### [Task goal]
In which lines of the data does the string "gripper" appear? Copy every one.

### [Given material]
━━━

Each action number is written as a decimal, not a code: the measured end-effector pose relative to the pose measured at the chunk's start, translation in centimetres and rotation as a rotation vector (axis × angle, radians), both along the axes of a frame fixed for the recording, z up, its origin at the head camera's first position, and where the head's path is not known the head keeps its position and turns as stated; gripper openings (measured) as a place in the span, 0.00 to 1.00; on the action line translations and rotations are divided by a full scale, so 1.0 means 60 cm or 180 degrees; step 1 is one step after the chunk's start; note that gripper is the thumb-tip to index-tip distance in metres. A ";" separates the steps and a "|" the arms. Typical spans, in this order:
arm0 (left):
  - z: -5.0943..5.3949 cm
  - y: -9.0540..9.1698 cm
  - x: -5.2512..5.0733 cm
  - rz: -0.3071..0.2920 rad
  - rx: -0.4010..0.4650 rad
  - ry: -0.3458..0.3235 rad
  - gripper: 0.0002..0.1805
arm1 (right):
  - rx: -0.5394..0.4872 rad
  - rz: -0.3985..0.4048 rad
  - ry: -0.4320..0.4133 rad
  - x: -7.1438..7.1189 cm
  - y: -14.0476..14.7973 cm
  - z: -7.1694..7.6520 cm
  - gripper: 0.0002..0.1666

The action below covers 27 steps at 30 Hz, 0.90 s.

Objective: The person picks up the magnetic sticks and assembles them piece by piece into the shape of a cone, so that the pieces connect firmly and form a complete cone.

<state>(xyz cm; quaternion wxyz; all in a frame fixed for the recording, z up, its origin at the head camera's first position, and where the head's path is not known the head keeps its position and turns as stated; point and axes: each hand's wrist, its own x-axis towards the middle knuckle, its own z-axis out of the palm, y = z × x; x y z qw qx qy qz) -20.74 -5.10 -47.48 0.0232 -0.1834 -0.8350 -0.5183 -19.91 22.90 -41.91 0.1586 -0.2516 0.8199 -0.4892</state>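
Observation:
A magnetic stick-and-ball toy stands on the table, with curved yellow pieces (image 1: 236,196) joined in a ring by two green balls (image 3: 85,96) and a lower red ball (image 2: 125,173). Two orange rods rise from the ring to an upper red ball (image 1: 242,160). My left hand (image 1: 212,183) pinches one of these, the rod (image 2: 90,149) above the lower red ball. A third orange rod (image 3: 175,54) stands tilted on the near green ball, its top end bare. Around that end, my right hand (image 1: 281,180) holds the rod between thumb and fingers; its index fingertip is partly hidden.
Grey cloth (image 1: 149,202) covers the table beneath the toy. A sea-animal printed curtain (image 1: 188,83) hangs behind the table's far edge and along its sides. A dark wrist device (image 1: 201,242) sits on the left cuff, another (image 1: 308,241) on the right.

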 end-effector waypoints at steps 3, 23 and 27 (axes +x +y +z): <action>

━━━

### [Answer box]
Each action number is written as a decimal, not a code: the measured end-effector pose relative to the pose measured at the chunk's start, translation in centimetres and rotation as a rotation vector (axis × angle, radians), both along the axes of a frame fixed for the recording, z up, its origin at the head camera's first position, and where the head's path is not known the head keeps its position and turns as stated; gripper openings (measured) as a place in the span, 0.00 to 1.00; on the action line translations and rotations are divided by a full scale, so 1.0 means 60 cm or 180 degrees; step 1 is one step after the chunk's start; note that gripper is the thumb-tip to index-tip distance in metres. A ";" separates the steps and a "|" the arms. Typical spans, in this order:
  - gripper: 0.0002..0.1805
  - gripper: 0.0002..0.1666

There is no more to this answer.